Give again exactly, and only, the lines between the line holding "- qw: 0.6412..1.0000" and the end of the listing, both boundary lines included.

----------------------------------------

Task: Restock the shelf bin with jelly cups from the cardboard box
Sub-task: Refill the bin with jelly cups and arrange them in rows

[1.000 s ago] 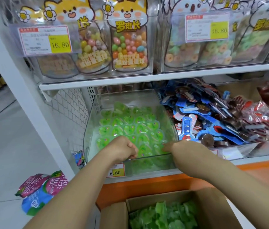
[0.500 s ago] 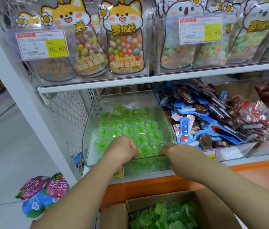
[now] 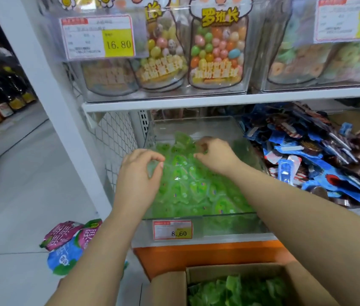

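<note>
A white shelf [image 3: 218, 102] crosses the upper half of the frame. Below it, at centre, stands a clear bin [image 3: 229, 226] filled with green jelly cups [image 3: 196, 186]. A cardboard box [image 3: 168, 288] at the bottom right, open, holds more of them. The left hand [image 3: 139, 180] hangs over the bin's left side, thumb and forefinger curled almost together. The right hand [image 3: 216, 155] reaches toward the back, fingertips bent down onto the cups. Motion blur hides whether either hand grasps a cup. A price tag [image 3: 172, 230] sits on the bin's front.
</note>
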`<state>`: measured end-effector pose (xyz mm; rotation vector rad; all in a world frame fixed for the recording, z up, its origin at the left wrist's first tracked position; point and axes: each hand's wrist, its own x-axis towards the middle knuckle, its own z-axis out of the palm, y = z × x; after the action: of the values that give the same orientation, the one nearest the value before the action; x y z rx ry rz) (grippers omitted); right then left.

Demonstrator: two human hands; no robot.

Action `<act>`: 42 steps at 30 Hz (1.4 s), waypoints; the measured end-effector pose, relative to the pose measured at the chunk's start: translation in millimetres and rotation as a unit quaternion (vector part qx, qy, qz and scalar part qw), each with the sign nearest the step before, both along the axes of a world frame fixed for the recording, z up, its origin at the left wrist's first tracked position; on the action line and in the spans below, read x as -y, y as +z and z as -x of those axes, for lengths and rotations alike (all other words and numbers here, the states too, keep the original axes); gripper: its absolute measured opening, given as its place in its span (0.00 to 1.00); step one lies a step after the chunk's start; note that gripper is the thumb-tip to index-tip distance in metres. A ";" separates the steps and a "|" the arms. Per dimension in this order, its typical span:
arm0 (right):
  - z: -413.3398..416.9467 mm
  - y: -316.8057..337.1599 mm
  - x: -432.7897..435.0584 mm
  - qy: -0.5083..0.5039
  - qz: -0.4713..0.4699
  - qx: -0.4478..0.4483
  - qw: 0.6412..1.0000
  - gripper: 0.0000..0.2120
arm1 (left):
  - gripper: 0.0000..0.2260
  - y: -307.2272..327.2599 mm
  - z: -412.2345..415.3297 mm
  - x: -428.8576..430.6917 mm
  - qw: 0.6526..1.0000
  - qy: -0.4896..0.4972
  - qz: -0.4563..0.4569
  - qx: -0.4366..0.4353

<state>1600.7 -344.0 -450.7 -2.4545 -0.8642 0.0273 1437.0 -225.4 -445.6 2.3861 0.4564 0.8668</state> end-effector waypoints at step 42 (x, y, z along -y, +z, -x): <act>95.2 22.7 82.1 0.151 -0.254 0.079 0.952 0.12 | 0.05 24.9 17.7 56.5 0.782 -0.152 0.605 -0.003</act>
<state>1505.5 -426.1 -427.9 -1.8492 -1.1466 -0.2534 1419.4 -281.9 -420.6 1.1863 0.4143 0.2246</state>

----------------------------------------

| REPLY TO THE EXERCISE |
  - qw: 0.6412..1.0000
  - gripper: 0.0000..0.2120
arm1 (left):
  - gripper: 0.0000..0.2260
  - y: -307.2272..327.2599 mm
  - z: -412.2345..415.3297 mm
  - x: -428.8576..430.6917 mm
  - qw: 0.6526..1.0000
  - qy: -0.4896..0.4972
  - qz: -0.4563..0.4569
  - qx: -0.4366..0.4353

<state>1600.7 -344.0 -450.7 -2.4545 -0.8642 0.0273 1437.0 -225.4 -445.6 2.3861 0.4564 0.8668</state> end-effector waypoints at step 42 (x, y, z along -y, +z, -x): <act>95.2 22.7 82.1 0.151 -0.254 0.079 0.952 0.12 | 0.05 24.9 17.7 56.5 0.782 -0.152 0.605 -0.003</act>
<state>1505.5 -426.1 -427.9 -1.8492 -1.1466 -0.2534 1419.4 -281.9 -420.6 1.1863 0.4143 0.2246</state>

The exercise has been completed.